WHAT THE TASK ASKS:
Write out exactly the lines below that run from the one containing "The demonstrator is" through the one containing "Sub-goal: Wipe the", both included, with no other lines.

[Records from a dataset]
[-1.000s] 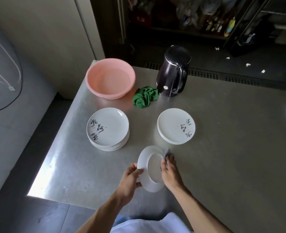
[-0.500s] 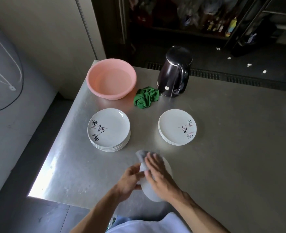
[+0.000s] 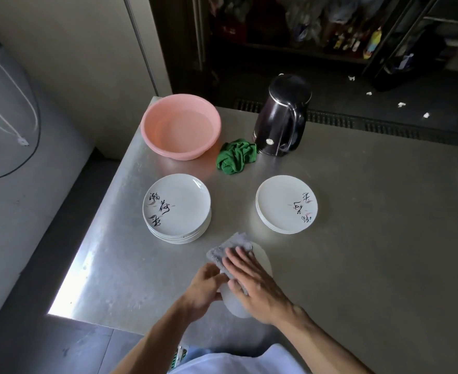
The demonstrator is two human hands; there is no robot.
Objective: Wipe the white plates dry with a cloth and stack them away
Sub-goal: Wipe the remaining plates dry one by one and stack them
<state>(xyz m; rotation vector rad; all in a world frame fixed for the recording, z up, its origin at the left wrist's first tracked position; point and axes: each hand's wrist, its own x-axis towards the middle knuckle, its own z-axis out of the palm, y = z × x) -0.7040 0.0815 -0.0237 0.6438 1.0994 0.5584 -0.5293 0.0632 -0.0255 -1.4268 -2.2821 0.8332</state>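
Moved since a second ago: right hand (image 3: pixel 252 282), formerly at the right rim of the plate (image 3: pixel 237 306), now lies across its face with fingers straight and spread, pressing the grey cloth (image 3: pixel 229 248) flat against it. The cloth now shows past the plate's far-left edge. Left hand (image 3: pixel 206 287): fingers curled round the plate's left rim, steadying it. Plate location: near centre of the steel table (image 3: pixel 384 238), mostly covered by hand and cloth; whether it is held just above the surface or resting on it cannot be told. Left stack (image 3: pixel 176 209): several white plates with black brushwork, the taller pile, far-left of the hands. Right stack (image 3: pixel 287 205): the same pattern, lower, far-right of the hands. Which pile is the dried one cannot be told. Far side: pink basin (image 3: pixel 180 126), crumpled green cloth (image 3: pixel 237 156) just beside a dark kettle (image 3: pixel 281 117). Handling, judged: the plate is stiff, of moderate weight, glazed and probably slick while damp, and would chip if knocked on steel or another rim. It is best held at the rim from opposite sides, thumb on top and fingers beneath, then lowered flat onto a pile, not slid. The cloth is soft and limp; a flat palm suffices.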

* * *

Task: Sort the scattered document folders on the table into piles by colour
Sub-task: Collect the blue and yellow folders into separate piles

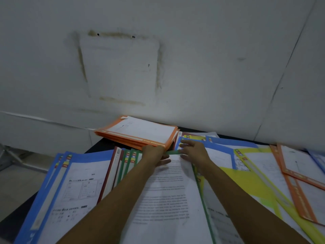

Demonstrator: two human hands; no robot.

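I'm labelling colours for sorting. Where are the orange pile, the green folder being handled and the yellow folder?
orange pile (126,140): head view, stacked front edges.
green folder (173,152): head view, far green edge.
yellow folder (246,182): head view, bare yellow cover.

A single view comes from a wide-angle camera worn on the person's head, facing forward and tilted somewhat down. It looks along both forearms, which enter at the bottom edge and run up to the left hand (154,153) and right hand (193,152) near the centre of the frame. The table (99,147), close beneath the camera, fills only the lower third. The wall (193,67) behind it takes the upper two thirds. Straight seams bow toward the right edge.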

ANSWER TO THE PROBLEM:
The demonstrator is two human hands; there is no robot.
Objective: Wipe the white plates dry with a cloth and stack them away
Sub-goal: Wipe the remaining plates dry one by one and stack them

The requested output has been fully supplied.